The likelihood and the density are the same mathematical expression, but they play fundamentally different roles:

- **Density** :math:`f(x; \theta)`: :math:`\theta` is fixed, :math:`x` varies. Answers "how probable is :math:`x`?"
- **Likelihood** :math:`L(\theta; \mathbf{x})`: :math:`\mathbf{x}` is fixed (observed), :math:`\theta` varies. Answers "how well does :math:`\theta` explain the data?"

The likelihood is **not** a probability distribution over :math:`\theta` — it need not integrate to 1, and in general it does not.

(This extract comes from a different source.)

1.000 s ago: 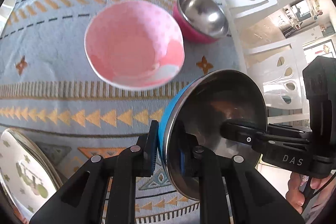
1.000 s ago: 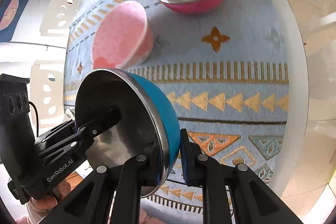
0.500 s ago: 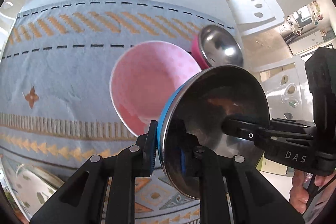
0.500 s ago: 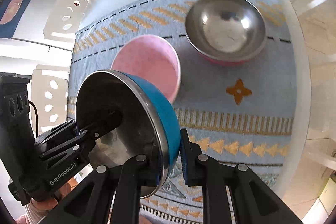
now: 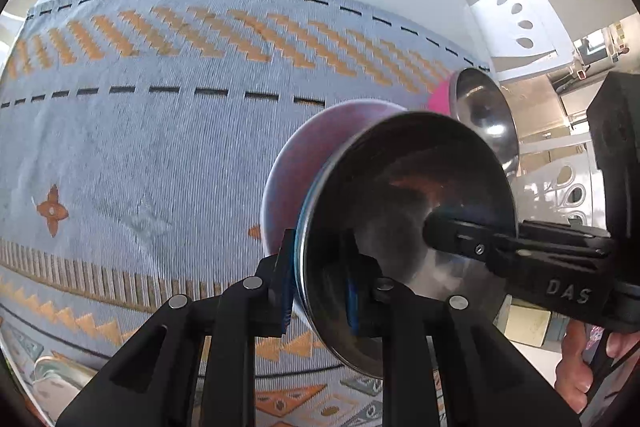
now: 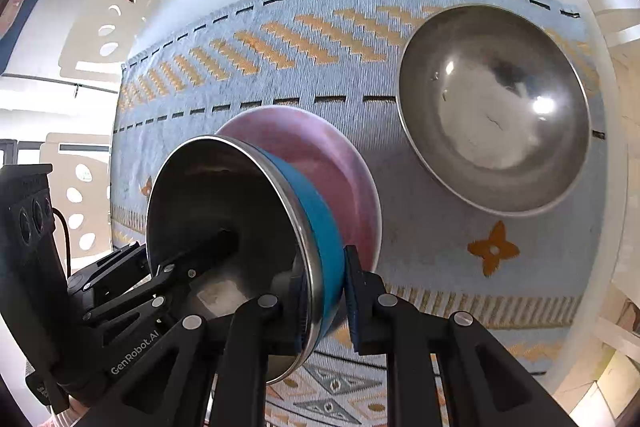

Only ratios of likelihoods are meaningful: :math:`L(\theta_1)/L(\theta_2)` compares how well two parameter values explain the same data.

**Why log-likelihood?** Working with :math:`\ell(\theta) = \log L(\theta)` has three advantages:

1. **Numerical stability:** Products of many small probabilities underflow; sums of log-probabilities do not.
2. **Analytical convenience:** Sums are easier to differentiate than products.
3. **Concavity:** For exponential families, :math:`\ell(\theta)` is concave, guaranteeing a unique maximum.

Since :math:`\log` is monotone increasing, maximizing :math:`L(\theta)` and :math:`\ell(\theta)` give the same answer.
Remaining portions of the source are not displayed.